Optionally, in use, the pole sections, e.g. hollow pole sections, may communicate with one another so that, for example, a hose can run along the inside of at least a portion of the pole
Typically, the pole sections may comprise, or consist essentially of, a lightweight composite material such as carbon fibre.
Generally, a lightweight composite material such as carbon fibre may be preferred, to minimise the weight of the water-fed pole and thereby increase manoeuvrability and improve ease of use.
The extendable pole may comprise up to 10 pole sections. For instance, the extendable pole may comprise two, three, four, five, six, seven, eight, nine or ten pole sections.
The pole sections may be moveable longitudinally relative to each other.
The extendable pole may be telescopic.
Typically, the pole sections may decrease in diameter from the proximal (e.g. user) end to the distal (e.g. cleaning tool) end.
Each pole section may have a length of at least 50 centimetres and/or up to 3 metres or up to 2 metres.
The extendable pole may comprise up to 10 clamps or up to nine clamps. For instance, the water-fed pole may comprise one, two, three, four, five, six, seven, eight, nine or ten clamps.
The extendable pole may comprise a handle. The handle may be located at or near an end of the extendable pole, e.g. an intended lower or proximal end of the extendable pole.
At an end, e.g. a distal end, the extendable pole may be fitted with a cleaning tool. The cleaning tool may be permanently or releasably attached to the extendable pole.
In an embodiment, the cleaning tool may comprise a brush, a mop, a sponge or a wiper blade.
In an embodiment, a hose pipe may run alongside the extendable pole for at least a portion of the length of the extendable pole. The hose pipe may be insertable within the extendable pole. The hose pipe may run alongside, e.g. run along the inside of, the extendable pole for at least a portion of the length of the extendable pole. Typically, the hose pipe may run along the inside of the extendable pole for substantially the entire length of the extendable pole.
In an embodiment, the or each clamp may comprise a lever-operated cam operable to cause, in use, the clamping surface to come into and out of contact with the surface of an adjacent pole section.

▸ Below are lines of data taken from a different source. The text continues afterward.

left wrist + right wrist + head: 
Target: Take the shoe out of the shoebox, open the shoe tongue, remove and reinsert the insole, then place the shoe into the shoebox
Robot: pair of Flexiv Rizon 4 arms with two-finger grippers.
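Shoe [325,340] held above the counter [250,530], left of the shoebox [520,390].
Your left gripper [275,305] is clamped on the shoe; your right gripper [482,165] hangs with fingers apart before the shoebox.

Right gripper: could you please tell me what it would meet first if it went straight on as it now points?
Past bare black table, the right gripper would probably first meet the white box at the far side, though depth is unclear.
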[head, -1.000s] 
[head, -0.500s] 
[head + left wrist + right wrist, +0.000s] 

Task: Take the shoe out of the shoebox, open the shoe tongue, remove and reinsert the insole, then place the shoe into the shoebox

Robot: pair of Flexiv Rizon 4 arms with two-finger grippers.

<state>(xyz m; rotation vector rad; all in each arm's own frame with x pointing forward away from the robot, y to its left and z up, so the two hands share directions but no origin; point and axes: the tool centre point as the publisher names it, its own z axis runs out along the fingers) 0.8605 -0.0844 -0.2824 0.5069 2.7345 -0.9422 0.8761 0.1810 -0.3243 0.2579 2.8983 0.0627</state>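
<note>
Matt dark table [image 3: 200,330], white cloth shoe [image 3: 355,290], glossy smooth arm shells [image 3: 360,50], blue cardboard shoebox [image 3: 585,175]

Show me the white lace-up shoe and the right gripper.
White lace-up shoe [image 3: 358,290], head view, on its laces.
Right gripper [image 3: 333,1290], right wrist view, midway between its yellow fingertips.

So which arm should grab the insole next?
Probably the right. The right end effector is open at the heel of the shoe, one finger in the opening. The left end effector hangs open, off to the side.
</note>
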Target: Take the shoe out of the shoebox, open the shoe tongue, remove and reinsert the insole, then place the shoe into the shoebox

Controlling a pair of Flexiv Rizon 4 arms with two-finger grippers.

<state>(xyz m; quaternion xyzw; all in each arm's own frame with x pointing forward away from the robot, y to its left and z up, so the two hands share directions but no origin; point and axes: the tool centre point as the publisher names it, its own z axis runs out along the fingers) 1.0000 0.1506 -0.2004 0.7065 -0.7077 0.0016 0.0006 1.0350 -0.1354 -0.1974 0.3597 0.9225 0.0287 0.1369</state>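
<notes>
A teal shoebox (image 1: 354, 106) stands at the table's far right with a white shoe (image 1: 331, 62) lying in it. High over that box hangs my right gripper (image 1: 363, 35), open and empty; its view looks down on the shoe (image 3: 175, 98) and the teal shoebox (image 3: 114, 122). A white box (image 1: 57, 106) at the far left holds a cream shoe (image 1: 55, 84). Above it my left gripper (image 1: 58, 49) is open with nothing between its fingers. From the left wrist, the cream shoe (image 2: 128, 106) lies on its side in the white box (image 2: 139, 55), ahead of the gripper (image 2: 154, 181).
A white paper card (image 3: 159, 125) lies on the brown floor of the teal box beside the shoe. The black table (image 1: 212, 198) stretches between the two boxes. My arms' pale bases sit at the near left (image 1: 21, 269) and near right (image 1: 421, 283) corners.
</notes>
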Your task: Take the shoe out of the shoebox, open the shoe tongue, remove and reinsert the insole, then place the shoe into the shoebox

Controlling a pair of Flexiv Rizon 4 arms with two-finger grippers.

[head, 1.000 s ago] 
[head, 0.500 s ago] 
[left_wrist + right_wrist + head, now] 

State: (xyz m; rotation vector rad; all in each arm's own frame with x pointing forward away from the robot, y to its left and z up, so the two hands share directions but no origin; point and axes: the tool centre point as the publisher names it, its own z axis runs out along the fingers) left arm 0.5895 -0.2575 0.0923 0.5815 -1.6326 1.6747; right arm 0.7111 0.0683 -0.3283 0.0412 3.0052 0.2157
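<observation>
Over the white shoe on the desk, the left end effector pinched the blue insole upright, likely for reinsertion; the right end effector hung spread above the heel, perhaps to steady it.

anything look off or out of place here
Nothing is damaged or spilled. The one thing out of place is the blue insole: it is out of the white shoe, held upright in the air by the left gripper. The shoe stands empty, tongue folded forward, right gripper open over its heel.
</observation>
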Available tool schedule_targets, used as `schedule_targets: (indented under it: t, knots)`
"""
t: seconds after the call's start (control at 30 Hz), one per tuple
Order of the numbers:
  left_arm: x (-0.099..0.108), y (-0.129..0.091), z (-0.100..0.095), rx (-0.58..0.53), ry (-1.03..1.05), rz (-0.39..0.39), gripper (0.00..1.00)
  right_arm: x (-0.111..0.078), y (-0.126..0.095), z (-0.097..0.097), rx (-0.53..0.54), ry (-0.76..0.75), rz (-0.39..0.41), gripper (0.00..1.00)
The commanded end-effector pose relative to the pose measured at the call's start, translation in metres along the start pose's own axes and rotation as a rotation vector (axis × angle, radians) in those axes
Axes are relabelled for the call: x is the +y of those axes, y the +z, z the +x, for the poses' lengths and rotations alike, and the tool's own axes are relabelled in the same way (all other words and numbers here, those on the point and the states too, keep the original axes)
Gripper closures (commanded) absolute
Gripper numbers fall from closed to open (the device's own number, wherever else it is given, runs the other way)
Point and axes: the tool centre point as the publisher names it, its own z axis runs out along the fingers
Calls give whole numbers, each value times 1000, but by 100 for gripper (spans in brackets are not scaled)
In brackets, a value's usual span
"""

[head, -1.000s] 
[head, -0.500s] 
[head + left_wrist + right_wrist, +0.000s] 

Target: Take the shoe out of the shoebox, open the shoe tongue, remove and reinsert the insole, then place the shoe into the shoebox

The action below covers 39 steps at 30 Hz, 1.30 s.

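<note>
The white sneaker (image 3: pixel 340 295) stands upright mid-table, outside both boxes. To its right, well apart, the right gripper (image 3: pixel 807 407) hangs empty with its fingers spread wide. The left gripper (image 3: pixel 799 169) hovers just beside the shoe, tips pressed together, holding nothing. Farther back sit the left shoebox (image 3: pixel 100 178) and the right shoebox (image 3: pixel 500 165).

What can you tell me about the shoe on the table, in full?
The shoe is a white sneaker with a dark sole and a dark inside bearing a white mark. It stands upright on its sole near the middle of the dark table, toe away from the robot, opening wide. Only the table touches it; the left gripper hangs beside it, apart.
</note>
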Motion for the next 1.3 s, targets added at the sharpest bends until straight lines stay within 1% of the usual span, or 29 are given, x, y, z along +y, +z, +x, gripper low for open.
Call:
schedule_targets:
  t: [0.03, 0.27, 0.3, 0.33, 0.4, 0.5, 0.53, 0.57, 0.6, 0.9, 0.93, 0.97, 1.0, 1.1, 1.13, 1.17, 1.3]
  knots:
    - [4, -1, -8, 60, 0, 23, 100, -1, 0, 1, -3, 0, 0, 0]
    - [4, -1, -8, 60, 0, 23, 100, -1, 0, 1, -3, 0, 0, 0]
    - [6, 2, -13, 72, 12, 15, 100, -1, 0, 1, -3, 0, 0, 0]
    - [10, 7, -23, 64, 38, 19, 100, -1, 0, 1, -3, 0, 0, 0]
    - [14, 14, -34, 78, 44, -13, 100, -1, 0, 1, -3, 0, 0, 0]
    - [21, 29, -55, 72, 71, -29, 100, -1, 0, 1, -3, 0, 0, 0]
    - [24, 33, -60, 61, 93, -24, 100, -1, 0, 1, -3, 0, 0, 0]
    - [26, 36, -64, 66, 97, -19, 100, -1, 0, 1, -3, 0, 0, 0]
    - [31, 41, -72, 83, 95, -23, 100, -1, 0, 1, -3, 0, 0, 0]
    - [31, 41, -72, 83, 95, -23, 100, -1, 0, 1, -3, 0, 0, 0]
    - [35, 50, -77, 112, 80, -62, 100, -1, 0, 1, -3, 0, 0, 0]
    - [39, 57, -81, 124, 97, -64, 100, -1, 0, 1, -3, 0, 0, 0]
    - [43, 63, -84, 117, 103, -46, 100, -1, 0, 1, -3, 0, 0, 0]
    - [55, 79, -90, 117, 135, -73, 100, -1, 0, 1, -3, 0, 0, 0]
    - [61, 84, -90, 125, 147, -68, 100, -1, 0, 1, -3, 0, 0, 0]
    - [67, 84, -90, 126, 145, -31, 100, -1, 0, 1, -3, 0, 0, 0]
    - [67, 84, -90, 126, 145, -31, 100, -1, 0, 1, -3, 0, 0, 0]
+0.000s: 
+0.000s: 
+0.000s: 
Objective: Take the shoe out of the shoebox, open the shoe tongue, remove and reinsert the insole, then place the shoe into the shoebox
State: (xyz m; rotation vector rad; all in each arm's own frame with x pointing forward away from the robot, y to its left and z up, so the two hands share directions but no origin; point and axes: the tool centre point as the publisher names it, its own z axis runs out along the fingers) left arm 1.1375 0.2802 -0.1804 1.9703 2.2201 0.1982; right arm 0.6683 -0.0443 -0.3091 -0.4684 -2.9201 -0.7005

In an embodiment, the or each clamp may comprise an anti-rotation bush configured to limit or prevent unwanted rotation of the lever-operated cam. For instance, when the given pole section is clamped to the adjacent pole section, the lever-operated cam or a part thereof may sit in the anti-rotation bush. The anti-rotation bush may comprise two opposing plates between which the lever-operated cam of a part thereof may sit.
One or more of the pole sections may be provided with a blade, e.g. a flexible blade, protruding from a surface, typically an outer surface. The blade(s) may extend in a lateral direction relative to the longitudinal axis of the pole section or in a direction having a lateral component relative to the longitudinal axis of the pole section. For instance, the blade(s) may extend around at least a portion of the perimeter, e.g. circumference, of the pole section. The blade(s) may have the form of an annulus or a portion thereof. The blade(s) may have the form of a helix or a portion thereof. The blade(s), e.g. flexible blade(s), may extend around the perimeter, e.g. circumference, of the pole section. The blade(s) may comprise, or consist essentially of, a polymeric material.
Advantageously, for example, when a given pole section is moved longitudinally inside another of the pole sections, the blade may dislodge debris such as dirt and/or grit from the inner surface of the other pole section. Accordingly, the build-up of debris such as dirt and/or grit may be minimised. As a consequence, the service lifetime of the water-fed pole may be improved.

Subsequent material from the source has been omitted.